Miramistin®
Ukraine
Table of Contents
INSTRUCTIONS FOR MEDICAL USE OF THE MEDICINAL PRODUCT MIRAMISTIN® (MYRAMISTIN)
Composition:
Active ingredient: myramistin;
1 ml of solution contains miramistin 0.1 mg;
Excipient: purified water.
Pharmaceutical form. Topical solution.
Main physicochemical properties: a colorless or slightly yellowish transparent liquid, which foams when shaken.
Pharmacotherapeutic group. Antiseptics and disinfectants. ATC code D08A J.

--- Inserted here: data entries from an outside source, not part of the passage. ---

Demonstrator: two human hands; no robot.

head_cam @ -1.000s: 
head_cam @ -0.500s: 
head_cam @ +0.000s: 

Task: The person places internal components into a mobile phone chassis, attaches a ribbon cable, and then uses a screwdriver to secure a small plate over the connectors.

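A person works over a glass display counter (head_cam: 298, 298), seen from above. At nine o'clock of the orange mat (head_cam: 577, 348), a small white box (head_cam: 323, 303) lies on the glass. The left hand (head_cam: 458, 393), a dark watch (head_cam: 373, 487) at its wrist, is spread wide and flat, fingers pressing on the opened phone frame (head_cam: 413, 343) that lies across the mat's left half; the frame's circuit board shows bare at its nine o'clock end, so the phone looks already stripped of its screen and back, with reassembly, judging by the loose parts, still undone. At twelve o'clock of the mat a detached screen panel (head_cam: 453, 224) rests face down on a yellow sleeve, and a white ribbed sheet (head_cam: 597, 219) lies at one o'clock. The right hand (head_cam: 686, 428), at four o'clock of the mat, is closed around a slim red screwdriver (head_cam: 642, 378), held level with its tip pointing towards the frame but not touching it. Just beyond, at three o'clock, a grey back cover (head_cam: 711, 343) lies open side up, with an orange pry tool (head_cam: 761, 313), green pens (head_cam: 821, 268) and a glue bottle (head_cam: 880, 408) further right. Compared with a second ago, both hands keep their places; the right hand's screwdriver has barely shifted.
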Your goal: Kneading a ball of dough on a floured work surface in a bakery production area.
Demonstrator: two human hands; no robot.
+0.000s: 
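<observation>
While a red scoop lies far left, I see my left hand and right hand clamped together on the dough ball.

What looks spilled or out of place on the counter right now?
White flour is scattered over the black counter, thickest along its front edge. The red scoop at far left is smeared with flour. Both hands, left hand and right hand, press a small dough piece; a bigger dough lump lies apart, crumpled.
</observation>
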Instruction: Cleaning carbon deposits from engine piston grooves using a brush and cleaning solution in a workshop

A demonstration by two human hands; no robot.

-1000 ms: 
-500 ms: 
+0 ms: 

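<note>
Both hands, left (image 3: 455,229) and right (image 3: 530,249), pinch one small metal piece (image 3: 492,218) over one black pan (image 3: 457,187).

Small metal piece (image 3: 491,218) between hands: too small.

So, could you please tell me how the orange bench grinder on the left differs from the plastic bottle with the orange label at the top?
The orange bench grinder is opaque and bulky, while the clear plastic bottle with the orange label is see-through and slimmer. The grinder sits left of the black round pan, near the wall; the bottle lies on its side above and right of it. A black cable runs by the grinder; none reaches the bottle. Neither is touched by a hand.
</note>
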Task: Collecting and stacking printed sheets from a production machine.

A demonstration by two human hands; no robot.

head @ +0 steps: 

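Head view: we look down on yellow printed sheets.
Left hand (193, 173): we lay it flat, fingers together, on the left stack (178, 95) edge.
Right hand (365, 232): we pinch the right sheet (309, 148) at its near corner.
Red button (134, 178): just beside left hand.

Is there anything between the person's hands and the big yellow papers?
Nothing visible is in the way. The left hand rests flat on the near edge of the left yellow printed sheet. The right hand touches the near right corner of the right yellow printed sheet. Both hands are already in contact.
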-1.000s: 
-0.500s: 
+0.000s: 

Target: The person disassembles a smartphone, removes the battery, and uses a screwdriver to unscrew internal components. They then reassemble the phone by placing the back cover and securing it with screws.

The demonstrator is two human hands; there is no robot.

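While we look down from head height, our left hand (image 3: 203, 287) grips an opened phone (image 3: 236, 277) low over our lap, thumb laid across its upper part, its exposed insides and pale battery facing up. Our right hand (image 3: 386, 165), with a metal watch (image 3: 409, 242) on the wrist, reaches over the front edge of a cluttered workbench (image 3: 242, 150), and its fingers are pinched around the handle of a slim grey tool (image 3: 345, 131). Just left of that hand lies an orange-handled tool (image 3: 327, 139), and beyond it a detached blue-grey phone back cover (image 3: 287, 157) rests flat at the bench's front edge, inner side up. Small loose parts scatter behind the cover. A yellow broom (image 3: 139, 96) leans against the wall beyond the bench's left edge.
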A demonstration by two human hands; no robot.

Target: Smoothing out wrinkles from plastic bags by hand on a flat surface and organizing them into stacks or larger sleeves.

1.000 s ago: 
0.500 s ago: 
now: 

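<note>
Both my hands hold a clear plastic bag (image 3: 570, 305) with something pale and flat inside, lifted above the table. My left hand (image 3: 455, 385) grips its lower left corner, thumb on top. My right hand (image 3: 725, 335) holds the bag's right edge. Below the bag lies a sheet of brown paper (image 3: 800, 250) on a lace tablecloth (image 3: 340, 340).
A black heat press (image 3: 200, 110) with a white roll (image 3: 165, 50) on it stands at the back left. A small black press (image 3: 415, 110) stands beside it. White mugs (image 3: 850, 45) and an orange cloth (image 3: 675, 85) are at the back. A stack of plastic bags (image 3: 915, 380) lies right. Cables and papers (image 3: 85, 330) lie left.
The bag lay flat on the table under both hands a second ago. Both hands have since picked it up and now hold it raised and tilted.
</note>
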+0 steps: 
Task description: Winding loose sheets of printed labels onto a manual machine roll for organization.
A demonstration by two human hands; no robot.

Pharmacological Properties
Pharmacodynamics
Miramistin exerts a pronounced bactericidal effect against gram-positive and gram-negative, aerobic and anaerobic bacteria, both as monocultures and microbial associations, including hospital strains resistant to antibiotics. The drug is effective against gram-positive bacteria (Staphylococcus spp., Streptococcus spp., Streptococcus pneumoniae, etc.) and gram-negative bacteria (Pseudomonas aeruginosa, Escherichia coli, Klebsiella spp., etc.), acts on sexually transmitted disease pathogens (Chlamydia spp., Treponema spp., Trichomonas vaginalis, Neisseria gonorrhoeae), as well as on herpes viruses, human immunodeficiency virus, and others. It exhibits antifungal activity against ascomycetes of the genus Aspergillus and Penicillium, yeast fungi (Rhodotorula rubra, Torulopsis gabrata, etc.), and yeast-like fungi (Candida albicans, Candida tropicalis, Candida krusei, etc.), dermatophytes (Trichophyton rubrum, Trichophyton mentagrophytes, Trichophyton verrucosum, Trichophyton schoenleini, Trichophyton violaceum, Epidermophyton Kaufmann-Wolf, Epidermophyton floccosum, Microsporum gypseum, Microsporum canis, etc.), as well as against other pathogenic fungi such as Pityrosporum orbiculare (Malassezia furfur), both as monocultures and microbial associations, including fungal microflora resistant to chemotherapeutic agents. It effectively prevents infection of wounds and burns and enhances regenerative processes. It stimulates protective responses at the site of application by activating the phagocytic and digestive functions of phagocytes and potentiates the activity of the mononuclear phagocyte system. It possesses pronounced hyperosmolar activity, thereby suppressing wound and perifocal inflammation and absorbing purulent exudate, promoting the formation of a dry scab. It does not damage granulation tissue or viable skin cells and does not inhibit marginal epithelialization.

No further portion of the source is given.